** YOUR TASK **
Show me every line in the listing that has the word "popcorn".

** RECORDED INFORMATION **
[Start of Attachment]

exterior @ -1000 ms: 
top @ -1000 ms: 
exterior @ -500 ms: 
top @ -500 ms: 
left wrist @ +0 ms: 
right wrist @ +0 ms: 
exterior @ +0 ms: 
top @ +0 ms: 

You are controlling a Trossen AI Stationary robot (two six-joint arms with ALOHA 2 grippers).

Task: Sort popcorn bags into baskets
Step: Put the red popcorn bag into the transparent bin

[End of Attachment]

** ANSWER TO THE EXERCISE **
Task: Sort popcorn bags into baskets
Step: Put the red popcorn bag into the transparent bin

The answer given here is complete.